[Material provided — start]

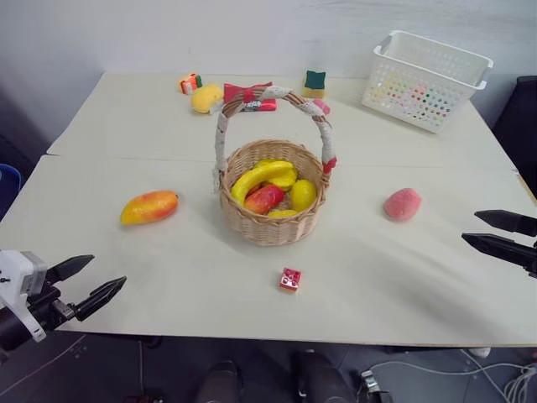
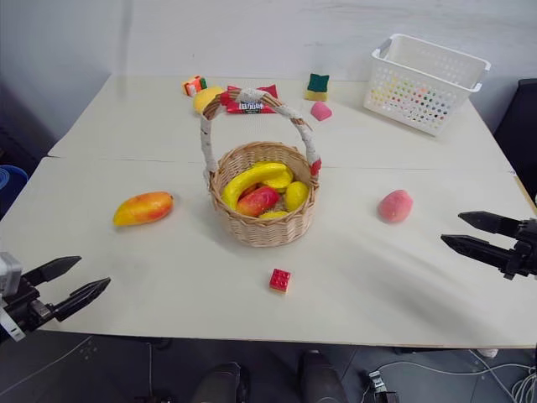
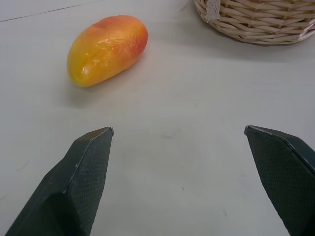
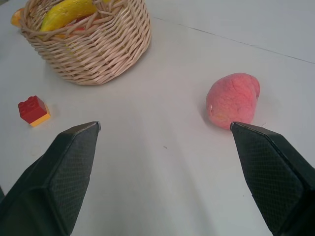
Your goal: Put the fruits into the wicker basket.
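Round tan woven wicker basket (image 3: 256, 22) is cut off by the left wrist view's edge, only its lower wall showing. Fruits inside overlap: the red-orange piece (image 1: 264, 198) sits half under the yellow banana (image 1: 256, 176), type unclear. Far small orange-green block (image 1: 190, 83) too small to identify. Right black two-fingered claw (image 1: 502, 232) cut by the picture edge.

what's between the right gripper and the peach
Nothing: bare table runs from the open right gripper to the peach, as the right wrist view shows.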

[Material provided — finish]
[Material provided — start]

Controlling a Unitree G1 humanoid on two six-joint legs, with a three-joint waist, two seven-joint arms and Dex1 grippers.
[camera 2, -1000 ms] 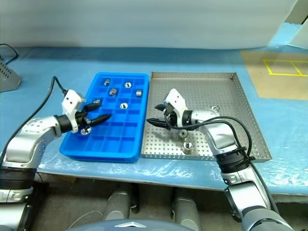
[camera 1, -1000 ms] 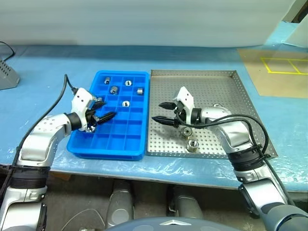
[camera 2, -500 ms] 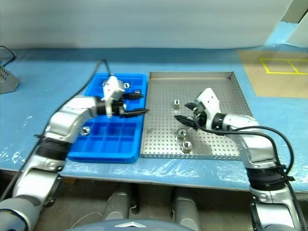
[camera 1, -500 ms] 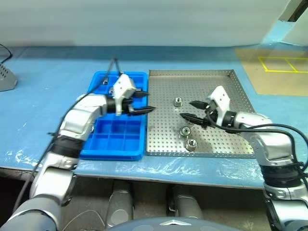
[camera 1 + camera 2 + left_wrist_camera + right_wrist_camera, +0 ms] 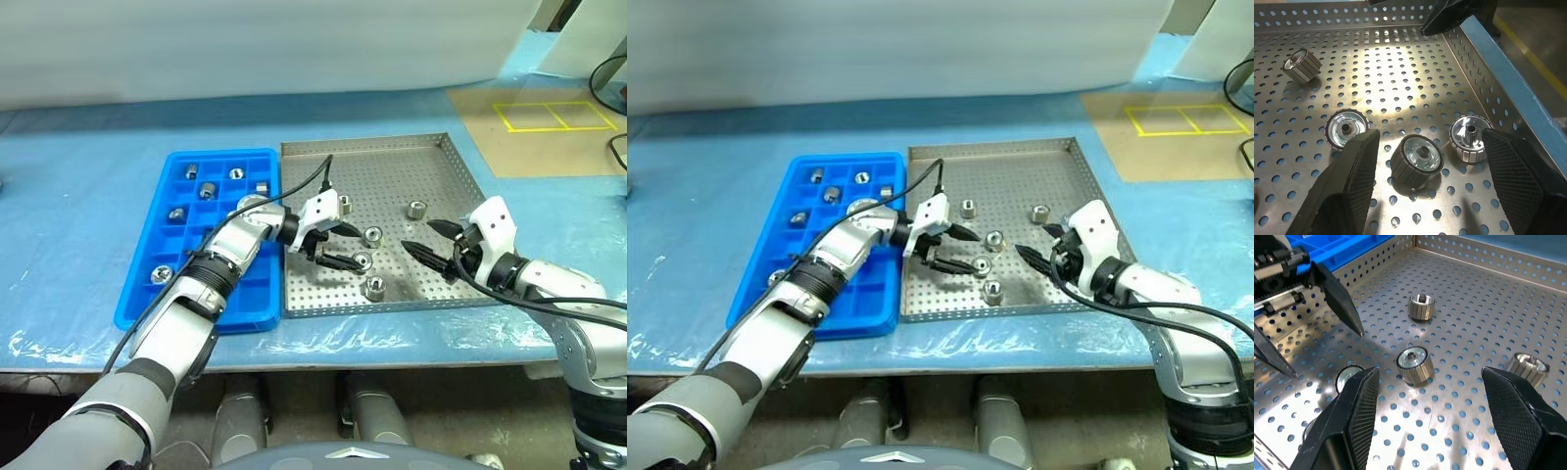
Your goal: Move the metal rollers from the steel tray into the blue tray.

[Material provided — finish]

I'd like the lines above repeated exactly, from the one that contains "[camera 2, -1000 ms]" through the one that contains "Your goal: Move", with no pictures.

- [Solution for this exercise]
[camera 2, -1000 ms] 
[camera 1, -1000 ms] 
[camera 2, -500 ms] 
[camera 1, -500 ms] 
[camera 1 + camera 2 + left_wrist_camera + right_wrist_camera, +0 ms] 
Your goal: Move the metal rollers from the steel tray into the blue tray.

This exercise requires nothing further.